2.3 Guarantees for finite hypothesis sets — inconsistencies
In the most general case, there may be no hypothesis consistent with the labeled training sample in H. This is actually a typical case in practice where the learning problem may be a little more difficult or the hypothesis set used by the concept analogy learning algorithm is more complex. However, inconsistent assumptions with a small number of errors on the training sample can be useful and, as we shall see, can benefit from favorable guarantees under certain assumptions. This section provides learning guarantees for such inconsistencies and for a finite set of assumptions. To obtain learning guarantees in this more general context, we will use the Hoeffding inequality (Theorem D.1) or the following corollary, which involves the generalization error and empirical error of a single hypothesis.
Corollary 2.1
Fix ϵ > 0\epsilon > 0ϵ > 0 and let SSS represent an I.I.D. The sample size is MMM. Then, for any hypothesis h: X → {0,1}h: X → \{0,1\}h: X → {0,1}, the following inequality holds:
According to the union bounds, this means the following two-sided inequalities:
The proof follows theorem D.1. Set the right hand side of (2.16) to equal δδδ and solve ϵ\epsilonϵ immediately producing the following bounds for a single hypothesis.

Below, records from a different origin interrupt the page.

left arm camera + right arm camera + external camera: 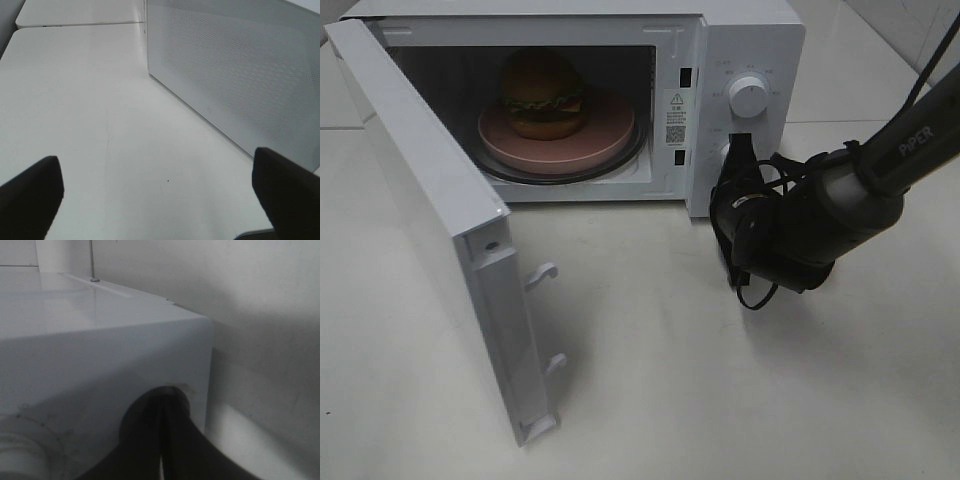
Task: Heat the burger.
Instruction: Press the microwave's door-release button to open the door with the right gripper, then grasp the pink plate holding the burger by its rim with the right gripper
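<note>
The burger (542, 92) stands on a round pink plate (605, 140) inside the white microwave (750, 40), whose door (430, 200) hangs wide open toward the front left. My right gripper (738, 152) is shut, its tips against the control panel just below the upper dial (749, 97). In the right wrist view the closed right gripper (164, 401) presses on the panel face (100, 350) with nothing between the fingers. My left gripper (160, 200) is open and empty over the table, beside the door's perforated outer panel (240, 65). The left arm does not show in the exterior view.
The open door juts far out over the white table (720, 380), with two latch hooks (542, 273) on its free edge. A white rounded knob (20, 450) shows beside the right fingers. A table seam (80, 23) runs behind the left gripper.
</note>
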`<state>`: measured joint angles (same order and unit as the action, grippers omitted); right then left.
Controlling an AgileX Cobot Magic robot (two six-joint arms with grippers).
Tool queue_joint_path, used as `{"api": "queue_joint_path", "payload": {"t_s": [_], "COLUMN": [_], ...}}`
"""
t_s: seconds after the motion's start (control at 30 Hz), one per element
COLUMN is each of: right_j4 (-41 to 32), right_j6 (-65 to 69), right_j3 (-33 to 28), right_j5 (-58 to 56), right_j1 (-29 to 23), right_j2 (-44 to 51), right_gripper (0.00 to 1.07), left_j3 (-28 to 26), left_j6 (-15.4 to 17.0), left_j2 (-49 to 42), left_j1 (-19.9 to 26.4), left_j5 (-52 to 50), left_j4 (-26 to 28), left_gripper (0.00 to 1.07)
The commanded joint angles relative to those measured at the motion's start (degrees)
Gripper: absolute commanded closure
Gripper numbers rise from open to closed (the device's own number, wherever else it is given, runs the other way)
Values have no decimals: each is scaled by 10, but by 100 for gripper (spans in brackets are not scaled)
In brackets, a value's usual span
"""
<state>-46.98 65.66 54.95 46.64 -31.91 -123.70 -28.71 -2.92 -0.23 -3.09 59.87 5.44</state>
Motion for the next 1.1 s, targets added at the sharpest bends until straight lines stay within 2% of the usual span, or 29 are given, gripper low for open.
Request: {"api": "queue_joint_path", "payload": {"t_s": [0.03, 0.27, 0.8, 0.97, 1.1], "right_j4": [50, 47, 49, 76, 143], "right_j6": [7, 24, -30, -77, -143], "right_j3": [9, -32, -132, -166, -175], "right_j5": [57, 28, -38, -76, -157], "right_j1": [10, -10, -16, -15, -11], "right_j2": [20, 39, 120, 169, 214], "right_gripper": [107, 107, 107, 107, 107], "left_j3": [2, 2, 2, 2, 2], "left_j6": [4, 4, 4, 4, 4], "left_j2": [-12, -12, -12, -12, -12], "left_j1": [1, 1, 1, 1, 1], "left_j5": [-5, -5, -5, -5, -5], "left_j4": [1, 1, 1, 1, 1], "left_gripper": [10, 10, 10, 10, 10]}}
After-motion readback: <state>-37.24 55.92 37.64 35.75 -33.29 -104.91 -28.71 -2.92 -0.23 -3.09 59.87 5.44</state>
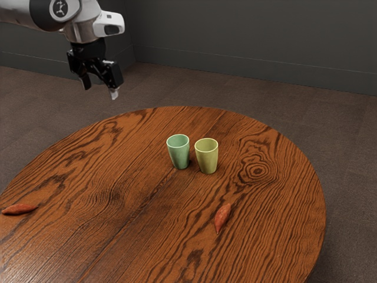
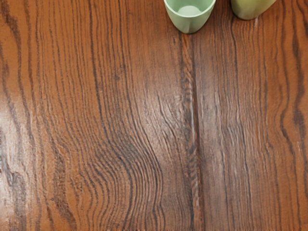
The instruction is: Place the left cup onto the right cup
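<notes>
Two cups stand upright side by side near the middle of the round wooden table (image 1: 118, 194). The pale green cup (image 1: 178, 151) is toward the exterior view's left, the yellow-green cup (image 1: 207, 155) just to its right, almost touching. Both are empty. My gripper (image 1: 100, 87) hangs high above the table's far left part, well away from the cups, open with nothing between its fingers. In the wrist view the green cup (image 2: 189, 13) and the yellow-green cup (image 2: 250, 8) stand at the frame's edge, beyond bare wood.
Two orange-red sweet potatoes lie on the table: one (image 1: 222, 217) in front of the cups, another (image 1: 19, 208) near the left edge. The table's rim (image 1: 321, 230) drops off to a brown carpeted floor.
</notes>
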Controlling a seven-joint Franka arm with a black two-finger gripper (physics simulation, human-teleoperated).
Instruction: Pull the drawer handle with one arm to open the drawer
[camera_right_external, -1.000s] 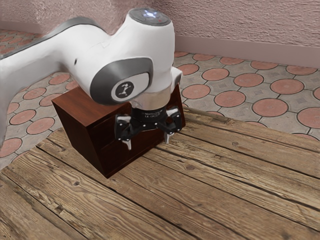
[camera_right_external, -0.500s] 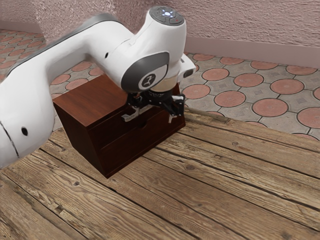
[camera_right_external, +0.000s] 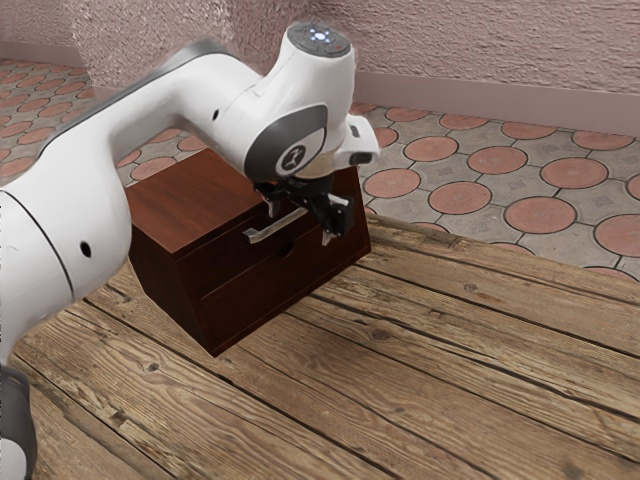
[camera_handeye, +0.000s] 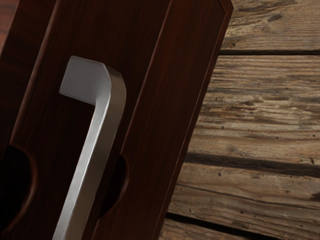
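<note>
Planks (camera_right_external: 450, 380) lie bare nearest, with wide free room. One cabinet (camera_right_external: 190, 205) stands near their far edge, with two drawers (camera_right_external: 265, 280) and one silver handle (camera_right_external: 262, 232). One gripper (camera_right_external: 300, 222) hovers at the handle, fingers spread, gripping nothing.

Arm (camera_right_external: 150, 150): white, stretched from the exterior view's left across the top of the cabinet.
Gripper (camera_right_external: 300, 218): black, fingers spread apart, pointed down at the upper drawer front.
Handle (camera_right_external: 268, 231): silver bar, slanted across the upper drawer (camera_right_external: 225, 258), one end just under the gripper.
Cabinet (camera_right_external: 195, 200): dark brown wood, two drawer fronts, stood at the table's far edge.
Table (camera_right_external: 450, 350): rough weathered planks.
Floor (camera_right_external: 540, 215): round red tiles set in grey, beyond the table.
Wall (camera_right_external: 500, 40): pink, rough.
</note>
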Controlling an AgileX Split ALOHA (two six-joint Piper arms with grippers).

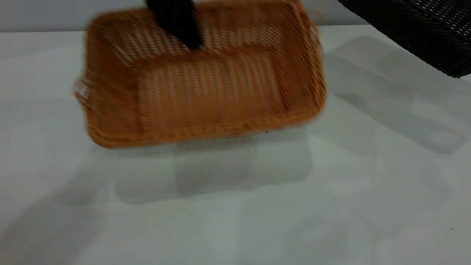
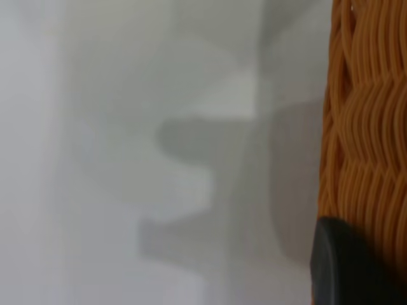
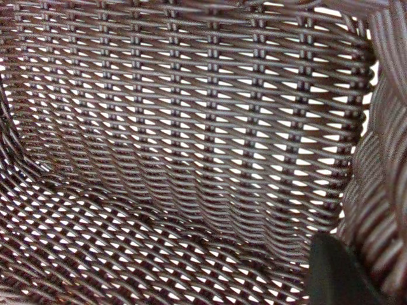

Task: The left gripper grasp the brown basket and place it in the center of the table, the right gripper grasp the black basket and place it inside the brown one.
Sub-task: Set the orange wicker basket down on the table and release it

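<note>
The brown basket (image 1: 206, 88) hangs tilted above the table (image 1: 235, 206), its open side facing the exterior camera and its shadow on the tabletop below. My left gripper (image 1: 191, 42) comes down from above and is shut on the basket's far rim. In the left wrist view one dark finger (image 2: 346, 270) presses against the orange weave (image 2: 372, 108). The black basket (image 1: 423, 33) hangs in the air at the upper right, partly cut off. The right wrist view looks into the black basket (image 3: 191, 127), with one finger (image 3: 337, 273) on its wall beside the rim. My right gripper is shut on that wall.
Pale tabletop stretches beneath and in front of both baskets, marked only by their shadows. A pale wall runs along the table's far edge (image 1: 44, 32).
</note>
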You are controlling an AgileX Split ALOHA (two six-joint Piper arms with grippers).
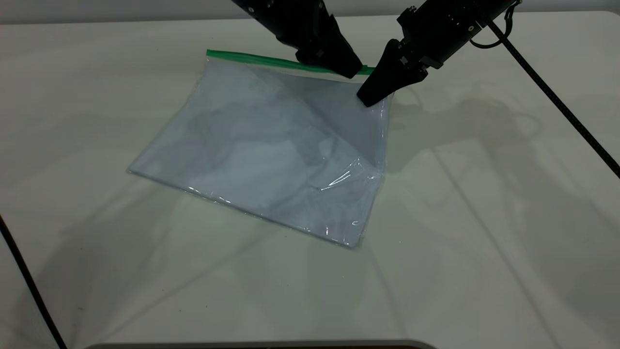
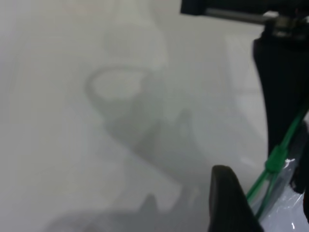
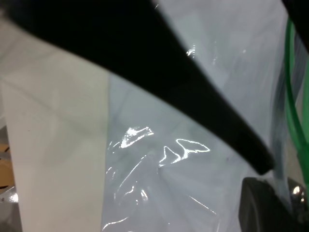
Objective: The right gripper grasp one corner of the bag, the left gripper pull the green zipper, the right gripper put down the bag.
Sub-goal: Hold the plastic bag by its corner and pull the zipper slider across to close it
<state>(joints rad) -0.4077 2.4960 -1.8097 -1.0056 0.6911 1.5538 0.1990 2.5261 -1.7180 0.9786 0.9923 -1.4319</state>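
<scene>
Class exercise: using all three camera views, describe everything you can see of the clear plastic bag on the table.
The bag is a large, flat, clear plastic pouch with pale sheets showing through and glossy creases. A green zipper runs along its far edge, with a small slider near the right end. Most of it lies on the white table, but the corner of the bag by the zipper's end is lifted, pinched by the right gripper. The left gripper sits at the zipper beside it.

Both arms reach down, left gripper (image 1: 352,71) beside right gripper (image 1: 369,98).
</scene>
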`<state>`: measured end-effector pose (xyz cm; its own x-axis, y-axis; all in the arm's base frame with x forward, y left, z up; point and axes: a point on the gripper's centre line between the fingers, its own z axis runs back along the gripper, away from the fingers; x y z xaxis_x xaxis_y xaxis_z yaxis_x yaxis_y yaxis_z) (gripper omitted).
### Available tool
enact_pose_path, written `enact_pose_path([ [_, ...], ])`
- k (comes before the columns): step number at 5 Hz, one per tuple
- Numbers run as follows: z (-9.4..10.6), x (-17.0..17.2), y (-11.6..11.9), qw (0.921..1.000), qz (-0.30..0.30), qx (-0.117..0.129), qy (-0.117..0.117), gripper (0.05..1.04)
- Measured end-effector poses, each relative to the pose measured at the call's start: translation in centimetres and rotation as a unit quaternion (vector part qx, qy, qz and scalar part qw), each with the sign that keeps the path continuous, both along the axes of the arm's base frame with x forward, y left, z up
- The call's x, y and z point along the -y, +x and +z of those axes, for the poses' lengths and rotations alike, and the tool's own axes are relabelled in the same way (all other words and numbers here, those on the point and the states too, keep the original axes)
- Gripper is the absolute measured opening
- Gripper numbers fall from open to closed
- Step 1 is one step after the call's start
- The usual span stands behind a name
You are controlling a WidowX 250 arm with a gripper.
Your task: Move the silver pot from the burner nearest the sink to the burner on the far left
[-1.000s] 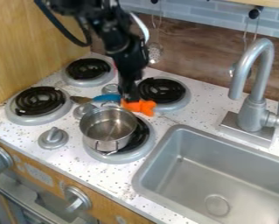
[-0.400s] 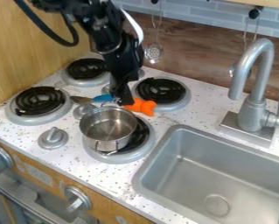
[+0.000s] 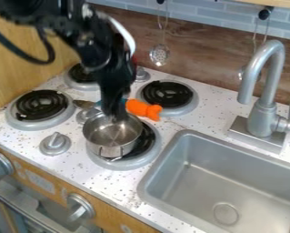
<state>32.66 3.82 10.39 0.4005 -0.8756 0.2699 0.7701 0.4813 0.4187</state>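
Lining the upper left of the frame, a light wood panel (image 3: 4, 82) meets a speckled white countertop (image 3: 32, 144). At left, just below mid-height of the panel, is a black coil burner (image 3: 40, 105); to its lower right sits a gray stove knob (image 3: 55, 143). The black robot arm comes in from the upper left, and its gripper (image 3: 115, 116) hangs at the far rim of a shiny metal saucepan (image 3: 113, 138), left of center. Whether the gripper is spread or pressed together, or touches the pan, I cannot tell. The saucepan stands upright, partly over the front right burner (image 3: 146, 141). Just right of the gripper lies an orange object (image 3: 144, 109), near the back right burner (image 3: 167, 93). Above it hangs a slotted spoon (image 3: 160, 55). A metal sink (image 3: 189, 182) occupies the lower right, with a curved gray faucet (image 3: 265, 109) behind it.
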Motion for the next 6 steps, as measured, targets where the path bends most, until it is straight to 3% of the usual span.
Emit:
enact_pose_path([
  [1,0.3,1.3,-0.6,0.9979,0.056,0.01,-0.03,1.001],
  [2,-0.1,1.4,-1.1,0.9885,0.145,-0.007,-0.043,1.001],
  [3,-0.4,1.6,-0.8,0.9826,0.18,-0.015,-0.043,1.001],
  [4,-1.8,2.2,0.1,0.9778,0.195,-0.053,-0.057,1.001],
  [6,-2.3,4.5,0.4,0.9722,0.209,-0.073,-0.078,1.001],
])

Inference 2.2 generalization bounds — single hypothesis
Fixed an assumption h: X → {0,1}h: X → \{0,1\}h: X → {0,1}. Then, for any δ > 0δ > 0δ > 0, the probability of the following inequality being true is at least 1 − δ 1 − δ 1 − δ :
The following example illustrates this inference in a simple example.
Example 2.6 Flipping a coin
Imagine flipping a biased coin, the probability of heads is PPP, and let’s make our hypothesis the one that always guesses heads. So the true error rate is R(h)= pR(h) = pR(h) = P and the empirical error rate is R^(h)=p^\widehat R(h)=\ Widehat pR(h) =p, Where P ^\ Widehat PP is the probability of heads of training samples extracted based on I.I.D. Therefore, inference 2.2 is guaranteed with a probability of at least 1 − δ1 − δ1 − δ.
Therefore, if we choose δ = 0.02 δ = 0.02 δ = 0.02 and use samples of size 500500500 with a probability of at least 98%98\%98%, then P ^\ Widehat PP guarantees the following approximate qualities:
When training on sample SSS, can we easily apply inference 2.2 to limit the generalization error of the hypothetical HSH_SHS returned by the learning algorithm? No, because HSH_SHS is not a fixed hypothesis, but a random variable that depends on the training sample drawn. Note also that, unlike in the case of the fixed hypothesis, for the fixed hypothesis, the expected value of the empirical error is the generalization error (equation 2.3), and the generalization error R(hS) R(h_S) R(hS) is a random variable that is usually different from the expected value E[R^(hS)]E[\widehat R(h_S)]E[R (hS)], The latter is a constant. Therefore, just like the proof in the consistent case, we need to derive the uniform convergence bound, which is a bound with high probability for all the assumptions that H ∈Hh∈ Hh∈H.